_PROBLEM DESCRIPTION_
Return only the stretch of the material below that begins with the line containing "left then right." and ends with the line containing "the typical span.", exactly; both of those lines belong to it.

_PROVIDED MATERIAL_
_____

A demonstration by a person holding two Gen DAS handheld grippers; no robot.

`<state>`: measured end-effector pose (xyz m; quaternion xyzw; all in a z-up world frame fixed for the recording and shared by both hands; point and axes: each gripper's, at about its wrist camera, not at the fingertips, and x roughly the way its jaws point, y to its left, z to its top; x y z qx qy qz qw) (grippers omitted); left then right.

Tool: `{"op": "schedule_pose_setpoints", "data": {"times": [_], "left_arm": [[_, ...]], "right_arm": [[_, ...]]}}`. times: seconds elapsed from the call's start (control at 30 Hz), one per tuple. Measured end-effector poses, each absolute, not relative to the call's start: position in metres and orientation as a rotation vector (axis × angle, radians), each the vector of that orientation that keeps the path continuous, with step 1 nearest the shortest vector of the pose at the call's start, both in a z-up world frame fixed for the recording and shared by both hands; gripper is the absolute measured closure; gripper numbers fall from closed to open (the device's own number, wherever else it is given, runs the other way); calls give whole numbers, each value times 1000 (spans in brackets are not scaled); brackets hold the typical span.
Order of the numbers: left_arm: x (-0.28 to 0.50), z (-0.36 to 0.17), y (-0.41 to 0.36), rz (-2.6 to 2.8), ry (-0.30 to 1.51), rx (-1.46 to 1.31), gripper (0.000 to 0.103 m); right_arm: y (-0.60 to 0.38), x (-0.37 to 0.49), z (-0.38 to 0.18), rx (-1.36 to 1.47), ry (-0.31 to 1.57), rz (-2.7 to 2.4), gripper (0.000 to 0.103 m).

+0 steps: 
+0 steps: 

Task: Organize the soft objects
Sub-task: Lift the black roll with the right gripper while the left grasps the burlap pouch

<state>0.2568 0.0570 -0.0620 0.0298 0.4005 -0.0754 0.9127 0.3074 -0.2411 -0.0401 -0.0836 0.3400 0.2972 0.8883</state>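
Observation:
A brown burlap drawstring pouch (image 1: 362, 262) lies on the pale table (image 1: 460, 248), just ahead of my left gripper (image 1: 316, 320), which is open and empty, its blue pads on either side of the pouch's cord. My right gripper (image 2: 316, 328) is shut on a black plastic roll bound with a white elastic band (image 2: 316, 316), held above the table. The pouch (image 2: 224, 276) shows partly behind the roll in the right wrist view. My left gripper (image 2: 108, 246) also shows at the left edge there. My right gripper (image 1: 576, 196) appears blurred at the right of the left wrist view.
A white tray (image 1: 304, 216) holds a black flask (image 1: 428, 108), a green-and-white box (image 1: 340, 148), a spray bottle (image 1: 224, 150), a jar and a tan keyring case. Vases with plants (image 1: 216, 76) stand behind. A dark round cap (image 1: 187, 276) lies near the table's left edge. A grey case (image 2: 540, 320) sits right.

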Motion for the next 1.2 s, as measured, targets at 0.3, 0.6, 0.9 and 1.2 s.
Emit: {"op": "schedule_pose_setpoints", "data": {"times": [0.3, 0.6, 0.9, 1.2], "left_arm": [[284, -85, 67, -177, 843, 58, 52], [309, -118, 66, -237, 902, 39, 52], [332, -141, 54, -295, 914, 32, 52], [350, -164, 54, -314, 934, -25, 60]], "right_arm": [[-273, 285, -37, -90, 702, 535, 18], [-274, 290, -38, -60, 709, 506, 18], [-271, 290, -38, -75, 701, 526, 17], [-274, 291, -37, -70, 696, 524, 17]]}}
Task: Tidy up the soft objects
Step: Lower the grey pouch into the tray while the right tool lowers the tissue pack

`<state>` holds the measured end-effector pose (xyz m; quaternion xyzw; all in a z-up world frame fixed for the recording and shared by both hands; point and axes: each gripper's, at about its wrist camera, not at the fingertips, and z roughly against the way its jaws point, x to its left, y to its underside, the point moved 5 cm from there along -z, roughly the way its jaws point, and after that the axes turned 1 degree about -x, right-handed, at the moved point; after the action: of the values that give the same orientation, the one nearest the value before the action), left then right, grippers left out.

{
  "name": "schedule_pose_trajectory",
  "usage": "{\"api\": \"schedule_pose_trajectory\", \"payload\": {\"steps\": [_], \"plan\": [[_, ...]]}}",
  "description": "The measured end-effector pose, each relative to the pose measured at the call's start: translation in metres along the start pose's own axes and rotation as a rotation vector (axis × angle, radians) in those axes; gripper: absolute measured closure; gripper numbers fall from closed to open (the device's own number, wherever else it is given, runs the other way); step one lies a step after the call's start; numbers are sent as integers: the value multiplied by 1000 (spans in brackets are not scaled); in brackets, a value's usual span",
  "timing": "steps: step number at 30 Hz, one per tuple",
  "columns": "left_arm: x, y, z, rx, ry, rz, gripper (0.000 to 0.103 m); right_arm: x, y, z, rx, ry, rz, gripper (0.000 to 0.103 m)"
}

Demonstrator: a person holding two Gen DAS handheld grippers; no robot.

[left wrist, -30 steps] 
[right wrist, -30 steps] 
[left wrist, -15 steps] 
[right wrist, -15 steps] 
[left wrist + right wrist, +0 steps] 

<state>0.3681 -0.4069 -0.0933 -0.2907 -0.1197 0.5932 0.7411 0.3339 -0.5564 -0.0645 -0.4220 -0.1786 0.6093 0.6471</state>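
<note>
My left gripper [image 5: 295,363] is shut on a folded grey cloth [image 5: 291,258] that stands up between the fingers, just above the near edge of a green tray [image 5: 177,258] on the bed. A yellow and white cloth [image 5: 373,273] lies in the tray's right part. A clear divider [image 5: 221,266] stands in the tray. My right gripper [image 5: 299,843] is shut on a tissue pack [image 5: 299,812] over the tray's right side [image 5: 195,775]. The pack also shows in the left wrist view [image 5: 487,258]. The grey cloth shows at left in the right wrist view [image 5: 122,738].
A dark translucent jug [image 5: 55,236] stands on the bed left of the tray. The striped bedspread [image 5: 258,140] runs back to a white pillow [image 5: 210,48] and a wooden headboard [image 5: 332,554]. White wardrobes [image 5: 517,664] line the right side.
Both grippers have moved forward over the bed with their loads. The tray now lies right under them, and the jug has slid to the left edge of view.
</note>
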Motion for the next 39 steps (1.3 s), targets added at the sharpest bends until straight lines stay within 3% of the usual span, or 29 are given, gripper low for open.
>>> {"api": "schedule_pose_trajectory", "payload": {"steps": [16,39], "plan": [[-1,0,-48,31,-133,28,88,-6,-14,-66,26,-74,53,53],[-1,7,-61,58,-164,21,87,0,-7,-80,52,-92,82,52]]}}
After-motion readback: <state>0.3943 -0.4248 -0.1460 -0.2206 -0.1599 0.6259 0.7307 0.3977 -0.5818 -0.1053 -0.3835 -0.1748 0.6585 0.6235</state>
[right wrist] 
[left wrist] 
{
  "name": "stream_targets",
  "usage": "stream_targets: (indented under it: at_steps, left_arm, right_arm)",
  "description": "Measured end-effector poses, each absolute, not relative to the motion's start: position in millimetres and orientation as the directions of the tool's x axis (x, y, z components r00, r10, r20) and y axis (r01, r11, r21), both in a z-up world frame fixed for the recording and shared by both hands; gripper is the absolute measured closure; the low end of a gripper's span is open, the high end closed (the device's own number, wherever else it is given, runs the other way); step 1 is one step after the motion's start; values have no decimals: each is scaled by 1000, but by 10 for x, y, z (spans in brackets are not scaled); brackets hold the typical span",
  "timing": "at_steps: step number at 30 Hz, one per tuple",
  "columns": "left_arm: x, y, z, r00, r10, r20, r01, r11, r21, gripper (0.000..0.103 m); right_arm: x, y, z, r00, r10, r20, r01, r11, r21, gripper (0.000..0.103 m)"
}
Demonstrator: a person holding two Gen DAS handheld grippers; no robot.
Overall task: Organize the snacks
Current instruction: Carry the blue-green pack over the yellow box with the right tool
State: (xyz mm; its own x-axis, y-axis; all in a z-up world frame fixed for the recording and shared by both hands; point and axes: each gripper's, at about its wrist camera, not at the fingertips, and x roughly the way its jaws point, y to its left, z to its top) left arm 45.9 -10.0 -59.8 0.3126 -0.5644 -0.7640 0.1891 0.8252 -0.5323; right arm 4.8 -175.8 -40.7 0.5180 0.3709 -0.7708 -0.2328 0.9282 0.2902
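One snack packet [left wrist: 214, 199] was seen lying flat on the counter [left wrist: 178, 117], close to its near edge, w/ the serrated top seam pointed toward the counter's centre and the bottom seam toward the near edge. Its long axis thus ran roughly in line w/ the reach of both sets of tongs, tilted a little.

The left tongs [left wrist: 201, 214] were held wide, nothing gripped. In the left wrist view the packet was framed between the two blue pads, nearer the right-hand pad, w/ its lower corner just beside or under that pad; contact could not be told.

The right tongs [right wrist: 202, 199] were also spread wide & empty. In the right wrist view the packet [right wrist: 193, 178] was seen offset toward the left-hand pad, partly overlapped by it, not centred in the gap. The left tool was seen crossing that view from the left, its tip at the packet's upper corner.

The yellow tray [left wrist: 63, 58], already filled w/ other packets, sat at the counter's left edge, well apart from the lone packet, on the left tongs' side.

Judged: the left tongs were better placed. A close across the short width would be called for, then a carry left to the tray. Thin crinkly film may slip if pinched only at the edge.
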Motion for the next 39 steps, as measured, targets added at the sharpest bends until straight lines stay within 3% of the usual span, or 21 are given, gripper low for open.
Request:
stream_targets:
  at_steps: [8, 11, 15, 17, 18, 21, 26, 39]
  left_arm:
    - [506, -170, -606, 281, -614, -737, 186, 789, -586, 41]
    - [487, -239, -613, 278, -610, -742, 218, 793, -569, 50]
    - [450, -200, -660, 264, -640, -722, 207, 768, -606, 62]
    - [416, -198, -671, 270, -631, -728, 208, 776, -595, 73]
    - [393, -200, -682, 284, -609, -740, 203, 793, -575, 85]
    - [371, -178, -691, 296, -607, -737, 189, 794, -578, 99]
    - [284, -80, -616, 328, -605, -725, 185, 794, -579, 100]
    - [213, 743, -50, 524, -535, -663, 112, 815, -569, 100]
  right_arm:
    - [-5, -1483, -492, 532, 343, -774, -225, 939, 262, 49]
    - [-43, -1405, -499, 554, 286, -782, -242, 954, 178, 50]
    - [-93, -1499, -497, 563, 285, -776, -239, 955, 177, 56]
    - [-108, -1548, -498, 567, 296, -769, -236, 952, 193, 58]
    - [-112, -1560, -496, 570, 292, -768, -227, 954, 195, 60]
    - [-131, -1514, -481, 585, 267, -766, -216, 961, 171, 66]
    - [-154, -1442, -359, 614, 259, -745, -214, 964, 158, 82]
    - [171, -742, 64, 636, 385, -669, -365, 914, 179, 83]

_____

_RESULT BELOW_
`<state>`: measured end-effector pose (xyz m; quaternion xyzw; all in a z-up world frame fixed for the recording and shared by both hands; point and axes: each gripper's, at about its wrist camera, not at the fingertips, and x roughly the way its jaws point, y to its left, z to its top; x y z qx qy qz qw) (grippers omitted); left then right.

Tool: `{"op": "schedule_pose_setpoints", "data": {"times": [_], "left_arm": [[_, ...]], "right_arm": [[_, ...]]}}`. times: seconds elapsed from the call's start (control at 30 Hz), one per tuple. Measured end-effector poses, each absolute, not relative to the call's start: position in metres and orientation as a rotation vector (axis × angle, radians), each the vector of that orientation that keeps the path continuous, with step 1 nearest the shortest vector of the pose at the call's start, both in a z-up world frame fixed for the recording and shared by both hands; gripper is the absolute measured closure; gripper numbers fall from closed to open (the device's own number, wherever else it is given, runs the other way); calls give whole numbers, each value times 1000 (spans in brackets are not scaled); brackets hold the typical span.

This exercise is done.